Fernando, Eulogio i Catalina w po wojnie domowej przechodzą przyspieszony kurs dojrzewania. Minęło dla nich beztroskie dzieciństwo w madryckiej dzielnicy. Rodziny chłopaków nie były po stronie faszystowskich zwycięzców i teraz muszą borykać się z piętnem tych gorszych. Ojciec Fernanda siedzi w więzieniu, a syn i matka nie tylko muszą zabezpieczyć byt, ale też starają się o ułaskawienie dla niego. U Eulogia i Cataliny sprawy materialne też nie układają się najlepiej i zależni są od lichwiarza Antonia, za którego syna dziewczyna ma wyjść za mąż. Mimo trudności nie boją się marzyć i łapać najdrobniejszych chwil szczęścia. Kilka nie rozważnych decyzji, kładzie kres ich dotychczasowej egzystencji. Cała trójka kierowana odmiennymi motywami postanawia uciec z Hiszpanii.

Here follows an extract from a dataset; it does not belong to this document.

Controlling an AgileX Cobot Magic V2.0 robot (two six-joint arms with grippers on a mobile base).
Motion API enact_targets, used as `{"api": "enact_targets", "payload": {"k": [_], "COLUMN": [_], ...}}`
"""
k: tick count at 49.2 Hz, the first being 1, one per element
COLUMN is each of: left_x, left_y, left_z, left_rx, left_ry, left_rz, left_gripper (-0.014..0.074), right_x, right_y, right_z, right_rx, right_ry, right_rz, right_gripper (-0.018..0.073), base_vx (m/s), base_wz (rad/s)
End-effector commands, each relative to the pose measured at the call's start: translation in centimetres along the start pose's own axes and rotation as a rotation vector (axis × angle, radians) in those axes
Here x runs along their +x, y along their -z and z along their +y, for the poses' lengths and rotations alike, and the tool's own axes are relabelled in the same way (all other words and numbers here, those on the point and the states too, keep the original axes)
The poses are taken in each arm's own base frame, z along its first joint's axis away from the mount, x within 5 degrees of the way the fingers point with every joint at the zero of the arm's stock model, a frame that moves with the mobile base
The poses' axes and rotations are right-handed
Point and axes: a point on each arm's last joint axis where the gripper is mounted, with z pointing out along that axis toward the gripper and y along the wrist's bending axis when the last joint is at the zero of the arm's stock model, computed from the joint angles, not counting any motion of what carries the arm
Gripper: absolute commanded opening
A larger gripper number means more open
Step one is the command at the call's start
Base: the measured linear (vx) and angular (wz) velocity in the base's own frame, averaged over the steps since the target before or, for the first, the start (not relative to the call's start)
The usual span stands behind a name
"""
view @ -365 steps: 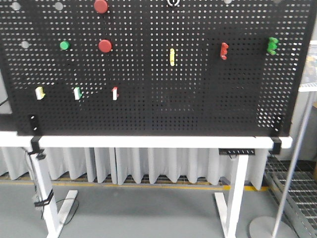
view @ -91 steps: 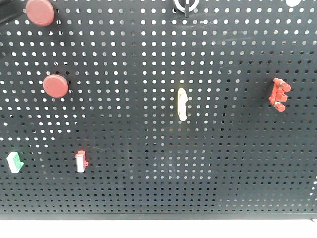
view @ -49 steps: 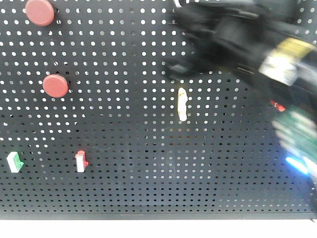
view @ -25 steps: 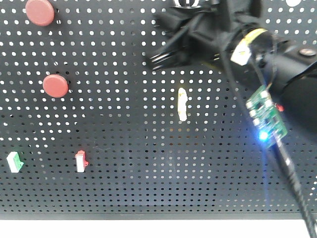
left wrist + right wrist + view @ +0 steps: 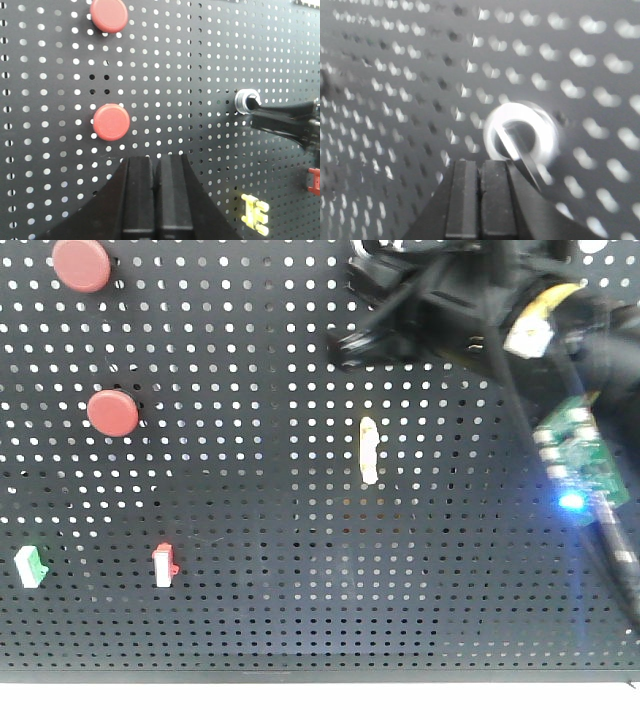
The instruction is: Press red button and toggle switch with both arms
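The pegboard (image 5: 250, 620) is standing upright along the counter's (image 5: 300, 702) far edge, and only a thin white strip of that counter is showing in the front view.

The right pincer (image 5: 342, 346) is reaching in from the counter's right end, high on the board. Its fingers (image 5: 480, 200) are pressed together with nothing between them. In the front view its dark, blurred body is covering the toggle switch (image 5: 247, 100) and the red bracket switch (image 5: 314, 181), which the left wrist view is cutting off at its edge.

The toggle switch is sitting high above the middle of the counter's edge. In the right wrist view it is smeared by blur, with its lever slanting down beside the fingertips. Whether they are touching it is hard to tell.

The left pincer (image 5: 155, 200) is pressed together too, empty, and pointing at the board just below the lower red button (image 5: 111, 121) without touching it. That button is sitting toward the counter's left end, with the upper red button (image 5: 108, 14) above it.

A green circuit board (image 5: 575, 455) is glowing blue on the right arm. The yellow rocker (image 5: 369, 450) is sitting below the right pincer.
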Motion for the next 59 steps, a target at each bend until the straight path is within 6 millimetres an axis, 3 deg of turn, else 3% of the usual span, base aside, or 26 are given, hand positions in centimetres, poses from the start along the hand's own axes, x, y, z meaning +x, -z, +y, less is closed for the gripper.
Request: {"api": "enact_targets", "payload": {"k": [1, 11, 18, 27, 34, 42, 59], "left_x": [-1.7, -1.7, -1.7, -1.7, -1.7, -1.7, -1.7], "left_y": [0.3, 0.3, 0.3, 0.3, 0.2, 0.2, 0.2], "left_z": [-0.2, -0.2, -0.2, -0.2, -0.2, -0.2, -0.2], "left_rx": [0.019, 0.019, 0.019, 0.019, 0.018, 0.018, 0.018], "left_ry": [0.004, 0.005, 0.005, 0.012, 0.012, 0.012, 0.012], "left_rz": [-0.109, -0.107, -0.107, -0.107, -0.103, -0.103, -0.1], "left_gripper": [0.0002, 0.0002, 0.0002, 0.0002, 0.0002, 0.0002, 0.0002], "right_x": [-4.0, -4.4, -4.5, -4.2, -3.7, -3.1, -3.1], "right_y": [2.4, 3.6, 6.2, 10.9, 13.2, 14.1, 14.1], "right_z": [-1.8, 0.0, 1.1, 0.6, 0.4, 0.5, 0.5], "right_rx": [0.055, -0.008, -0.055, -0.041, -0.033, -0.035, -0.035], "right_ry": [0.004, -0.013, 0.001, 0.054, 0.095, 0.095, 0.095], "right_rz": [-0.178, -0.112, -0.119, -0.132, -0.137, -0.128, -0.126], "right_gripper": [-0.0003, -0.0003, -0.0003, -0.0003, -0.0003, -0.0003, -0.0003], "base_vx": [0.0, 0.0, 0.0, 0.0, 0.0, 0.0, 0.0], "base_wz": [0.0, 0.0, 0.0, 0.0, 0.0, 0.0, 0.0]}}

Julia Navarro stawia przede wszystkim na emocje i wielką historię XX wieku w wir, której zostają rzucone ludzkie losy. Z ogromną precyzją kreśli obraz Hiszpanii w czasach dyktatury Franco. Czas panujących wówczas represji wymierzonych w pokonanych socjalistów i komunistów, biedę mieszkańców, podwójna moralność i wpływy Kościoła. Dokonywane egzekucje, więzienną rzeczywistość i dramat rodzin rozdzielonych z mężem i ojcem. Piętno, jakie musiały nosić ich dzieci, szykany i życie w permanentnym lęku o bliskich. Z bardzo bliska przyglądamy się epoce, w której jednym wolno było bardzo wiele, a pozostali byli skazani na ich łaskę. Za skinieniem palca mogli skazywać innych na więzienie albo śmierć. Na tym autorka nie przestaje, lecz rzuca nas w ciemną noc II wojny światowej, której przyglądamy się z punktu Aleksandrii, Paryża czy Stanów Zjednoczonych. Odwiedzamy nazistowskie Niemcy i stajemy się świadkami bezkarności nazistów. Niestety opisując wojenne dzieje Europy, pisarka nie uniknęła pewnych nie ścisłości. Mianowicie przed atakiem Hitlera na ZSRR nikomu nie przyszłoby do głowy, że Sowieci mogliby wystąpić przeciw Berlinowi. Wreszcie opisy zdobycia tego miasta, które całkowicie pomijają panujący wyścig aliantów i Rosjan do stolicy III Rzeszy. Niby nie wpływa to w żaden sposób na fabułę, ale mnie osobiście takie niedociągnięcia mocno przeszkadzają. Lepiej albo trzymać się historii społecznej tamtej epoki, albo wkraczając w historię polityczną mocno trzymać się faktów. Chociaż jeszcze raz podkreślam, że na ogólny odbiór powieści nie ma to żadnego wpływu.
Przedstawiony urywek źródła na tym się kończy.